Another worrying point is that 25% of taxpayers indicate that during the suspension of the audit, the audit team asked them for documents and information, although this is prohibited by law.

In almost half of the cases (46%) national or European case law was not taken into account, usually with the motivation that the cases are not identical, and in more than half (52%) of the cases the final discussion was only a formality and a real dialogue with the control there was no group, but only her monologue – and then only when there is, because in many cases it is only about the fact that the taxpayer has already seen the conclusions of the control, because he had time to read the draft of the inspection report.

And last but not least: in 73% of cases, although the taxpayer provided his point of view, the conclusions set forth in the draft audit report remained unchanged. In other words, this time too it turns out that the point of view expressed by the taxpayer at the end of the control act is just a formality, useless, like the final discussion, because it is hardly taken into account.

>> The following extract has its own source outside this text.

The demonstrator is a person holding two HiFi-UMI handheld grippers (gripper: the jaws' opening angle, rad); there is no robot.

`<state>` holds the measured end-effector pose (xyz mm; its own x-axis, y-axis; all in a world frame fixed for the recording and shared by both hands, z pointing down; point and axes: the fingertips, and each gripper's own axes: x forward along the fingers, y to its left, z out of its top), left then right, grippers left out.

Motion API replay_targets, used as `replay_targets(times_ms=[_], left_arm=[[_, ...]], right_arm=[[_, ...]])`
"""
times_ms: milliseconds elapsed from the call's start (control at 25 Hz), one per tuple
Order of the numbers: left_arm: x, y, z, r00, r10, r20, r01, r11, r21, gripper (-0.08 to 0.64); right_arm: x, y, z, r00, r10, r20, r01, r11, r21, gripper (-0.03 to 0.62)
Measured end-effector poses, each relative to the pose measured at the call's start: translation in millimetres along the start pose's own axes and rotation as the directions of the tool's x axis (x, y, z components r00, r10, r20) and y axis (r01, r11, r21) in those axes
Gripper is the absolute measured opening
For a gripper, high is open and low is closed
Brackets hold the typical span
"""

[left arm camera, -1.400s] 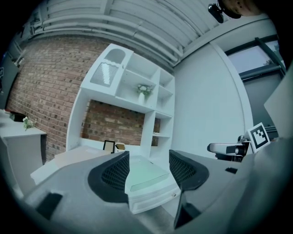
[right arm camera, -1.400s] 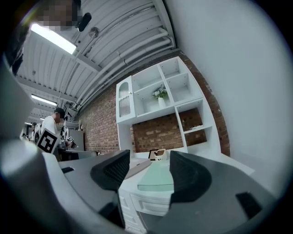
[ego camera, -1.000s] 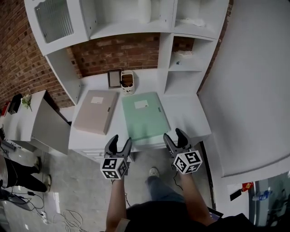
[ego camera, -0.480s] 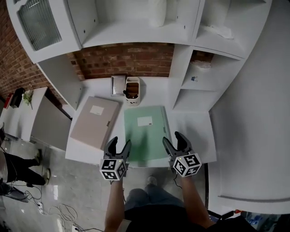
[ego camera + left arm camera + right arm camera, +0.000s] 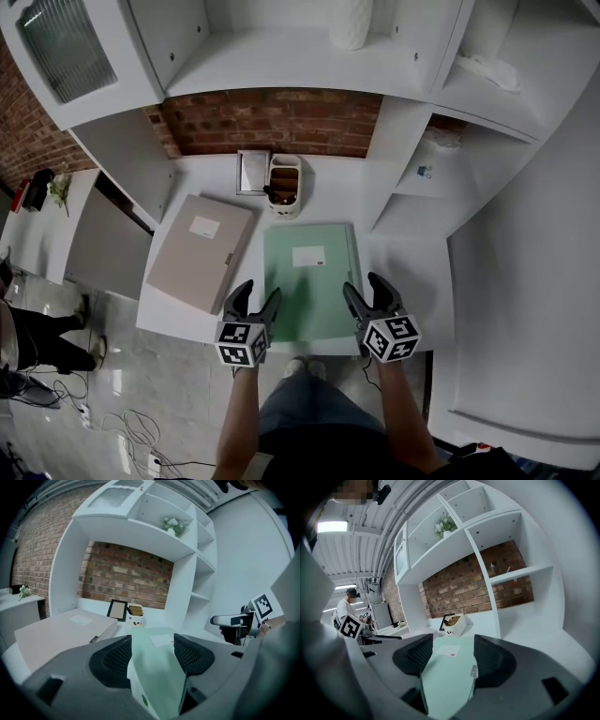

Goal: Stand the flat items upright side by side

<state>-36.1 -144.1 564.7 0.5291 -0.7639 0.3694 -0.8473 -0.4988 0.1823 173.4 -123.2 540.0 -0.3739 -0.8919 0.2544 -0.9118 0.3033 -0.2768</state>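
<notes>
A pale green folder (image 5: 309, 281) lies flat in the middle of the white desk (image 5: 405, 272), and a beige folder (image 5: 202, 251) lies flat and slightly askew to its left. My left gripper (image 5: 256, 295) hovers open at the green folder's near left corner. My right gripper (image 5: 365, 288) is open at its near right corner. In the left gripper view the green folder (image 5: 157, 667) runs between the parted jaws of the left gripper (image 5: 152, 641), with the beige folder (image 5: 61, 630) off to the left. The right gripper (image 5: 452, 641) likewise frames the green folder (image 5: 450, 677); no pad presses on it.
A white pen holder (image 5: 285, 186) and a small picture frame (image 5: 252, 172) stand at the back of the desk against the brick wall. White shelving rises above and to the right. A lower cabinet (image 5: 56, 234) stands at the left, and a person (image 5: 19, 347) stands on the floor beyond it.
Both grippers have moved forward from in front of the desk to the green folder's near corners. Their jaws stay apart and nothing has been picked up.
</notes>
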Motion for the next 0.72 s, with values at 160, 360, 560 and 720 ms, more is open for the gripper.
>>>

“It is clear that something has to change radically in the control system in Romania, as the mentality and angle of approach to the taxpayer by the Romanian authorities, to which should be added a component of prevention, education and consultation, so that he knows, for the future, how to comply with the tax rules . Examples such as Germany, Great Britain, Scandinavian countries and also the USA, where the taxpayer is first informed about the audit and how to prepare, giving him enough time to be aware of absolutely everything when the inspectors arrive at their door, they should also be models to follow in Romania. However, this appears to have been the intention of the Romanian authorities, who recently launched into the public domain a draft amendment to the Fiscal Procedural Code containing such proposals. We look forward to their final appearance and, of course, their entry into force.”– said Alex Slujitoru, a lawyer at Bank, Deacon and Associates.